Vale do Pati

 

Jairo Ferreira Machado

Teria de voltar aos bancos da escola e aos livros de geografia e geologia para melhor fazê-los entender. Prefiro, no entanto, escrever as minúcias, mesmo por que o Vale do Pati (na Chapada Diamantina – Bahia) tem a sua particularidade. Sem palavras. Bastam-nos às trilhas e nelas a luz dos seixos reluzindo em nossos olhos que vão à procura de algum esquecido diamante por ali, os ouvidos atentos aos estridentes gorjeios saídos das gargantas das arapongas e nos cumes das árvores a melodia dos melros, os trinados dos trinca-ferros, o arrulho das juritis. Nossas botas rangendo o chão, os torrões, os escorregões, como quem cai para maior se levantar, sem se dar por vencido. O fascínio dá o tom à jornada: sobe, desce, desce, sobe. Um flash, dois, e os pássaros se dão ao luxo de mais tarde saírem nas páginas do facebook…

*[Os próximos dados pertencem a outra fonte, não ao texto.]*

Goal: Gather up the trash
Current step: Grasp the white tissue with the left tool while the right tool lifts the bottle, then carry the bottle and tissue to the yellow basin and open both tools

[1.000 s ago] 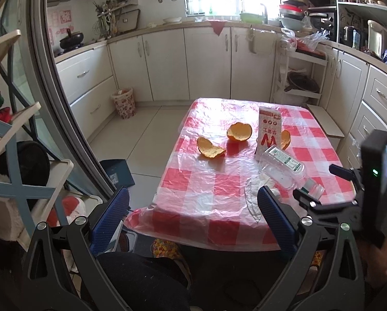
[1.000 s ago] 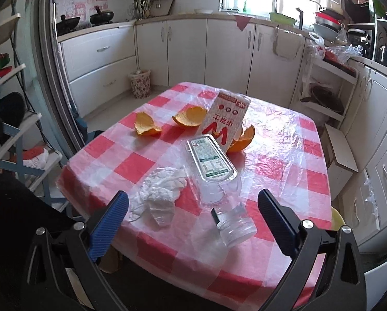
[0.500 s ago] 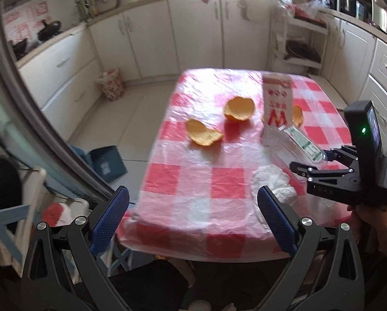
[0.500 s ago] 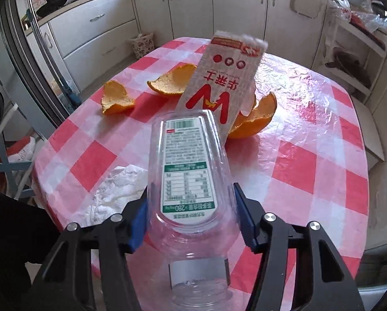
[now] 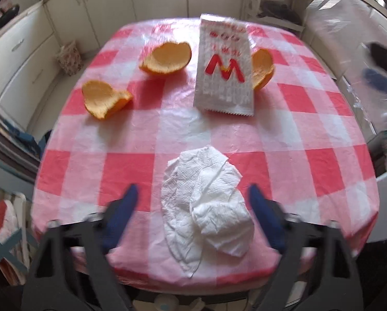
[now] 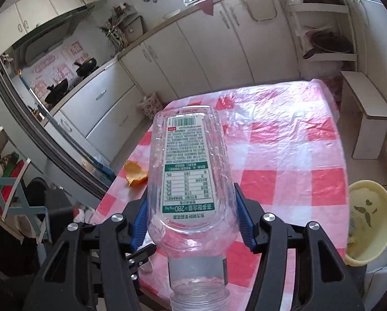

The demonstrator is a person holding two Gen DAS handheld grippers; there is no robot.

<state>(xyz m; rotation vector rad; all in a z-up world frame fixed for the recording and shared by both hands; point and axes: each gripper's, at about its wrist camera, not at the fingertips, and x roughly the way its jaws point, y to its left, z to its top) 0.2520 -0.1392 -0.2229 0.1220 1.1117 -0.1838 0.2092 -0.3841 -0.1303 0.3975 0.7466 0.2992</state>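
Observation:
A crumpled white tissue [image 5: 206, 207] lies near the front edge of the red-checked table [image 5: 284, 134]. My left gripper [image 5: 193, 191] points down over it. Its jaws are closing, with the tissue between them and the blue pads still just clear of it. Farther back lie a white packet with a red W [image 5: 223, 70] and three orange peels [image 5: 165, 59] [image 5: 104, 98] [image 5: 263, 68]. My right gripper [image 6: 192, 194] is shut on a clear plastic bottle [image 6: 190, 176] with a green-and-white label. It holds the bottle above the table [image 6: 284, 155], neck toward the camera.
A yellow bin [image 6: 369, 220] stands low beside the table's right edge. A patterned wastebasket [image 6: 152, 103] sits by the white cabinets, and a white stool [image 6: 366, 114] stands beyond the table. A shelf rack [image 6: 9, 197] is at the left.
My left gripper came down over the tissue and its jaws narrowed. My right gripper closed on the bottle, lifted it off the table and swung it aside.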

Nada igual ao Vale do Pati. Os regatos, as ribeiras, o murmúrio das cachoeiras, os calangos se banhando ao sol. A água ferrugenta, inda que límpida correndo por sobre e entre as lajes. Vão como enxurradas, onde alguns companheiros se atiram, apaziguando o calor do sol ardente, outros se entretêm soltos sobre as rochas, misturando-se aos calangos. As mochilas estendidas sobre as pedras e pedregulhos. Os pés descalços. O lanche, meticulosamente cuidado pelas mãos dos guias, sobre a toalha estendida. Hora de se alimentar. Hora de descanso.

Novamente, mochilas às costas. À frente, o vale. Cerceados pela linguagem e grandeza das árvores vamos entrando, sem pedir licença, esquecidos de que nada naquilo nos pertence. São dádivas divinas (alguns preferem dizer, da natureza) que o arquiteto maior escreveu, desenhou e deu-lhes vida própria. Estamos apenas de passagem. Os seixos (mais seixos se fazem), a cada pisada nossa, como ourives lapidando diamantes. Quem sabe pisamos alguns, sem saber que aqueles eram verdadeiros diamantes. Mas o ensejo maior, no entanto, era sermos lapidados pela beleza inesquecível do Vale do Pati.

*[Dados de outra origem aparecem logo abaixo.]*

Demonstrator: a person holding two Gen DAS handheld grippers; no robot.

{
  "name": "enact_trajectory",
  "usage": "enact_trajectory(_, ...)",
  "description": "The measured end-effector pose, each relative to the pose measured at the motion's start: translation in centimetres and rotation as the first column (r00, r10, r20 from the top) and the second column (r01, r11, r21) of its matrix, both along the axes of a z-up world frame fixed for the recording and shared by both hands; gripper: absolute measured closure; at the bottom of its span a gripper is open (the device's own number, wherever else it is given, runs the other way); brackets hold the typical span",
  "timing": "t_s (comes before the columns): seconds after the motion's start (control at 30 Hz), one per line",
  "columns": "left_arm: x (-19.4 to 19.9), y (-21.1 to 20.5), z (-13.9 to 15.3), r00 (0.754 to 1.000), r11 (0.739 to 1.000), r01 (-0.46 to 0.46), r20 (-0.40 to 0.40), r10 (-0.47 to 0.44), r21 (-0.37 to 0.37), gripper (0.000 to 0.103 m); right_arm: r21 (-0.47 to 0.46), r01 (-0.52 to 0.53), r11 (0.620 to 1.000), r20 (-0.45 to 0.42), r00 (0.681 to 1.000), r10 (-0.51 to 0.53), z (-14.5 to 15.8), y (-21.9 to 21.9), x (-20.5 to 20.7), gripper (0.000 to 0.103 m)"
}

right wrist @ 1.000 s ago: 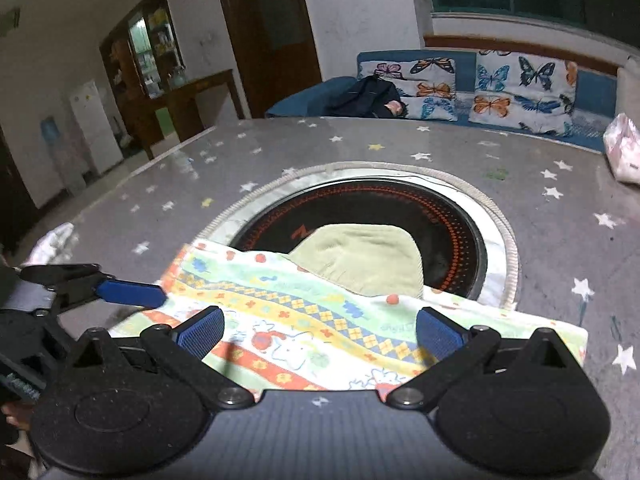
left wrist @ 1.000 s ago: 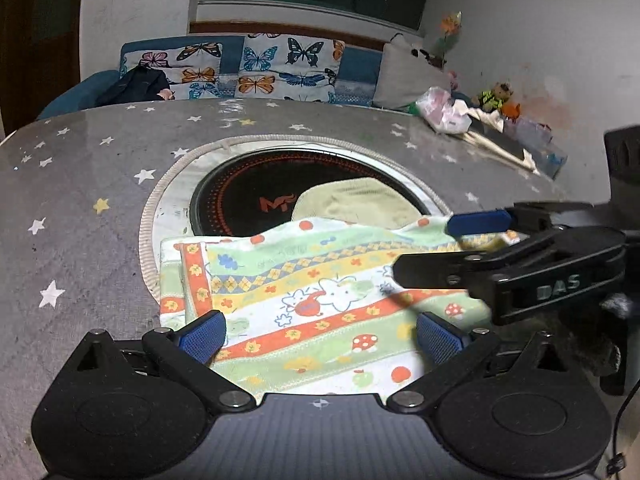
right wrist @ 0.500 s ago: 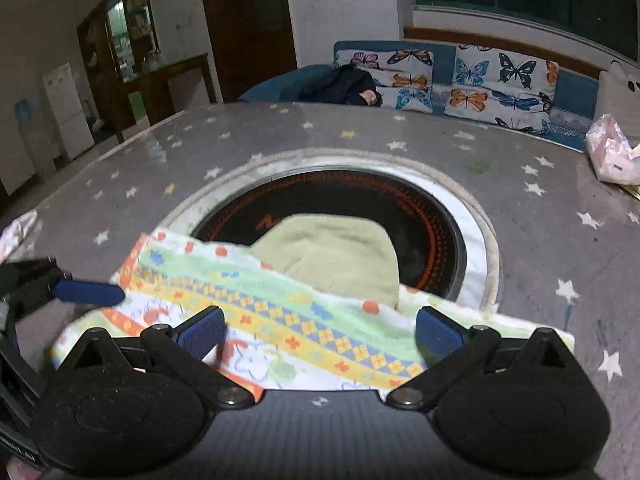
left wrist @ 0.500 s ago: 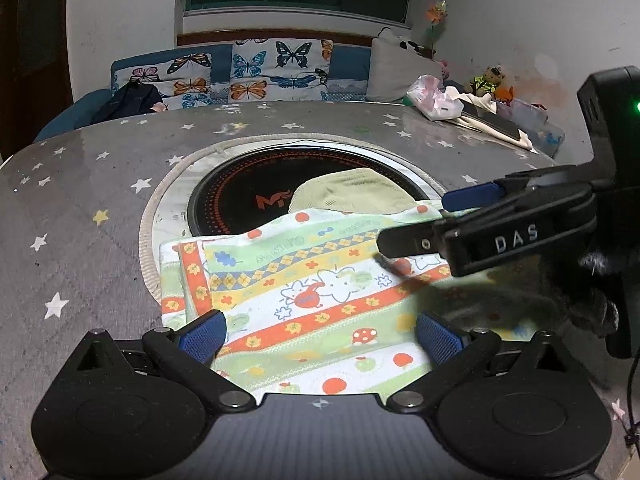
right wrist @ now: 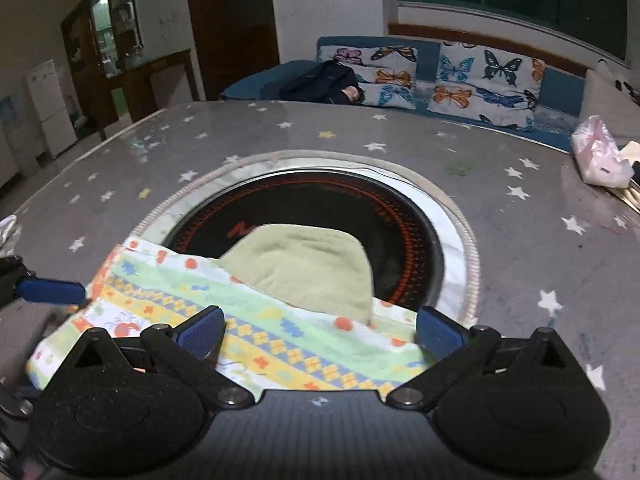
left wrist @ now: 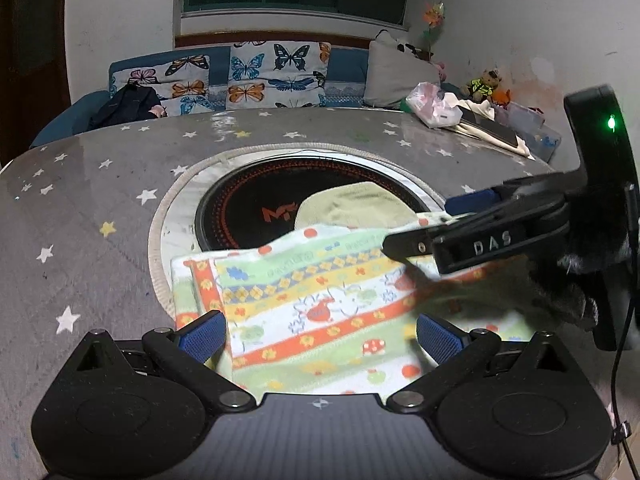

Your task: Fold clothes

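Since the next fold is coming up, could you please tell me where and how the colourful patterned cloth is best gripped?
Grip the colourful patterned cloth at its near edge, one corner per side, coming in low from the near side of the grey star-print table. It lies flat, its far edge overlapping the pale green cloth, and the left gripper and right gripper already straddle that near hem with jaws open.

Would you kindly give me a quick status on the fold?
Left gripper open, right gripper open. Patterned cloth flat on table, overlapping green cloth. Nothing in the way.
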State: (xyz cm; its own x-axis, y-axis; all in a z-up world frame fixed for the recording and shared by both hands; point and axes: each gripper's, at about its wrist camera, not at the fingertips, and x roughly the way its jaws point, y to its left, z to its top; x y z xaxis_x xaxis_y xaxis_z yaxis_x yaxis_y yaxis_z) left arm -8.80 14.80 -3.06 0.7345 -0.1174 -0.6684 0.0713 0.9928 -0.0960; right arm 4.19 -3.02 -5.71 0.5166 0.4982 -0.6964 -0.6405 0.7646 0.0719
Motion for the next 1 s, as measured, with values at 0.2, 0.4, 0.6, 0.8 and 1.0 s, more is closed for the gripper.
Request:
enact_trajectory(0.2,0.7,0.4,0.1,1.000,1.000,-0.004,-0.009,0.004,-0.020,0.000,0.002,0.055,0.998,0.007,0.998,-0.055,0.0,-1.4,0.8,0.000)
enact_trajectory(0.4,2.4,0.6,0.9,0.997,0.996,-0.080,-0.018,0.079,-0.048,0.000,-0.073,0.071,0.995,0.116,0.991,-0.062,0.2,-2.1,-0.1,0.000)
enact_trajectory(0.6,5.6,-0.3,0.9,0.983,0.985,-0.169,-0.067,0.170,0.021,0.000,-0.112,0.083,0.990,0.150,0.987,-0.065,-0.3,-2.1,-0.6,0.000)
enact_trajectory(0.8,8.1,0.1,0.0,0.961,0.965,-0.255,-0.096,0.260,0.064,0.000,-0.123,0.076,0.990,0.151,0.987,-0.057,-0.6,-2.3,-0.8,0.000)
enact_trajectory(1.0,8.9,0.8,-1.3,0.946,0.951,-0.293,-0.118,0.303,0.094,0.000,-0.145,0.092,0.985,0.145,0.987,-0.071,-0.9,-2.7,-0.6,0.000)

As pousadas de chão batido, as aranhas passeando por ali, donas do lugar. Os fogões de lenha, as brasas, a fumaça escapulindo pela chaminé, o calor das bem-aventuradas donas das pousadas. A chegada. O banho-frio. Roupas estendidas no varal. Os pássaros, muitos desconhecidos (também nós desconhecidos deles), assim mesmo gorjeavam nos dando boas-vindas. O jantar quentinho, o paladar dos deuses. Quem sabe uma cachaça! As botas por ali, descansando da lida, enquanto algum de nós curava as próprias feridas…

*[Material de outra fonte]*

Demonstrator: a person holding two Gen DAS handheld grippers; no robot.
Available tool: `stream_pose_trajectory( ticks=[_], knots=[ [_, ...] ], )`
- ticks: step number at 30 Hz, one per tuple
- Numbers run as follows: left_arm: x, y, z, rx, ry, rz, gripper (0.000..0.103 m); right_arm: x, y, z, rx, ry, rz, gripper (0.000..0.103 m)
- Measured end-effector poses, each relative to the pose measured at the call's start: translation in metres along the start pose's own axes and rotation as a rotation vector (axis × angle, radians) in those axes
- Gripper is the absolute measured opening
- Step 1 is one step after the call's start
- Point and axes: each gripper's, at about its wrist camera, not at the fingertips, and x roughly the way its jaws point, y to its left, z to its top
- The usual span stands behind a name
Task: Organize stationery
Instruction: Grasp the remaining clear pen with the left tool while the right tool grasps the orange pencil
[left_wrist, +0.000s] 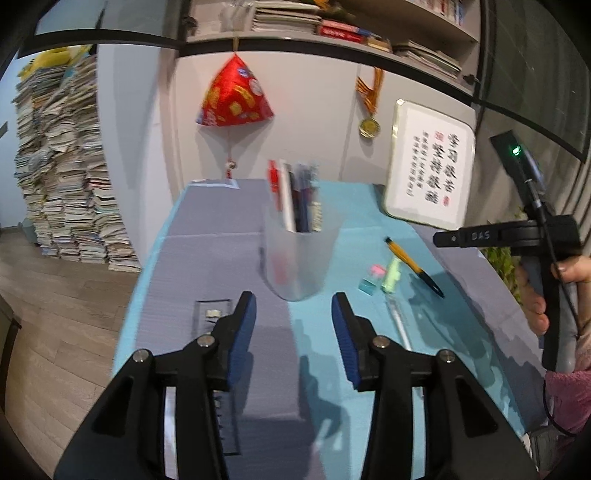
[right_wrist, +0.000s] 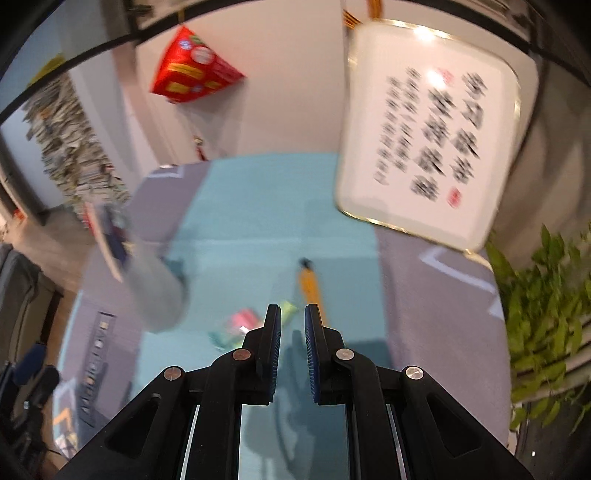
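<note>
1. Stationery lay loose on the teal counter (left_wrist: 332, 369): clear pen (left_wrist: 398, 320) nearest, then mint highlighter (left_wrist: 392, 275) with teal eraser (left_wrist: 367, 284) and pink eraser (left_wrist: 377, 268) just beside it, then yellow pen (left_wrist: 412, 265), black tip toward the near-right.
2. Left tongs (left_wrist: 293, 301) stood part-open, nothing between the pads, pointed at the clear pen cup (left_wrist: 299, 258) straight ahead. All the loose items sat to their right.
3. Right tongs (right_wrist: 293, 314) were narrow, near closed, empty. Right wrist view was blurred, but the yellow pen (right_wrist: 309, 284) ran nearly straight away from the tips, just beyond them and slightly right.
4. Key relation: pen's long axis roughly in line with the right tongs, so the pads could close across the barrel. Right hand looked nearer; tongs must widen first.
5. Farther left from the right tongs: pen cup (right_wrist: 155, 291), already holding several pens — likely the drop target.
6. Clear ruler (left_wrist: 212, 314) lay by the left finger, partly hidden.
</note>
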Motion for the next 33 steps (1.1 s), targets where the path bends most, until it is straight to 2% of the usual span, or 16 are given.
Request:
stream_pose_trajectory(
  ticks=[8,12,13,16,22,24,26,28,30,33],
  knots=[
    [0.029,-0.056,-0.016,0.098,0.121,-0.099,0.043,0.03,-0.013,-0.023,-0.065,0.087,0.029,0.013],
    [0.044,-0.074,-0.025,0.114,0.178,-0.142,0.043,0.044,-0.016,-0.029,-0.058,0.121,0.052,0.013],
    [0.048,-0.077,-0.026,0.107,0.192,-0.158,0.043,0.045,-0.016,-0.03,-0.058,0.113,0.026,0.014],
    [0.06,-0.084,-0.029,0.091,0.238,-0.198,0.043,0.047,-0.016,-0.034,-0.076,0.107,0.021,0.013],
    [0.081,-0.098,-0.039,0.112,0.308,-0.203,0.04,0.029,-0.028,-0.05,-0.07,0.097,0.024,0.01],
    [0.083,-0.098,-0.04,0.116,0.294,-0.198,0.036,0.017,-0.032,-0.059,-0.075,0.089,0.046,0.01],
    [0.085,-0.098,-0.04,0.136,0.283,-0.187,0.012,0.0,-0.037,-0.075,-0.087,0.092,0.078,0.01],
    [0.088,-0.094,-0.037,0.123,0.29,-0.199,0.008,-0.013,-0.04,-0.093,-0.102,0.107,0.098,0.01],
    [0.086,-0.087,-0.036,0.093,0.308,-0.224,0.008,-0.022,-0.043,-0.111,-0.123,0.131,0.099,0.01],
    [0.073,-0.08,-0.042,0.125,0.313,-0.195,0.008,-0.031,-0.044,-0.135,-0.159,0.173,0.105,0.01]
  ],
)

Próximas, muito próximas, as placas tectônicas como uma montanha medieval, rochas sobre rochas, alguns pontos escondidos pela vegetação, as lacunas alegóricas, para melhor encantarem o nosso olhar. Nuvens brancas, devagar, passeando no azul celestial. Anoitecia e o céu mostrava a sua intensa luminosidade, cometas indo devagar, ao longe, corpos celestes, constelações colidindo em nossos olhos. De manhã, a alvura de uma neblina parcialmente cobrindo as montanhas, retardando a chegada da luz do sol. Como se nada ali tivesse pressa. E tampouco apressávamos a saída para outra trilha, a procura de outras pousadas e mais aventuras. E já íamos com saudades.

A litosfera como um domínio surdo, onde os melros se aninham, enquanto o cantarolar das saíras (de todas as cores) formam um mimetismo de pássaros, folhas, flores e frutos. Alado, o murmúrio do riacho. O gavião de penacho, a gralha-cancã enciumada, os beija-flores, os tico-ticos. Então, sobremaneira, íamos à fileira, mochilas às costas, costeando o aguaceiro, o olfato alerta as flores silvestres. Canta um pássaro aqui outro acolá, e já uma câmera se apronta, um flash, um registro… Esse é o Vale do Pati. À frente, o místico guia, com sua sabedoria. Na retaguarda, paciente, cuidava-nos outro guia. Sobe, desce, desce, sobe, um olhar, um encanto, um canto. Para nunca se esquecer.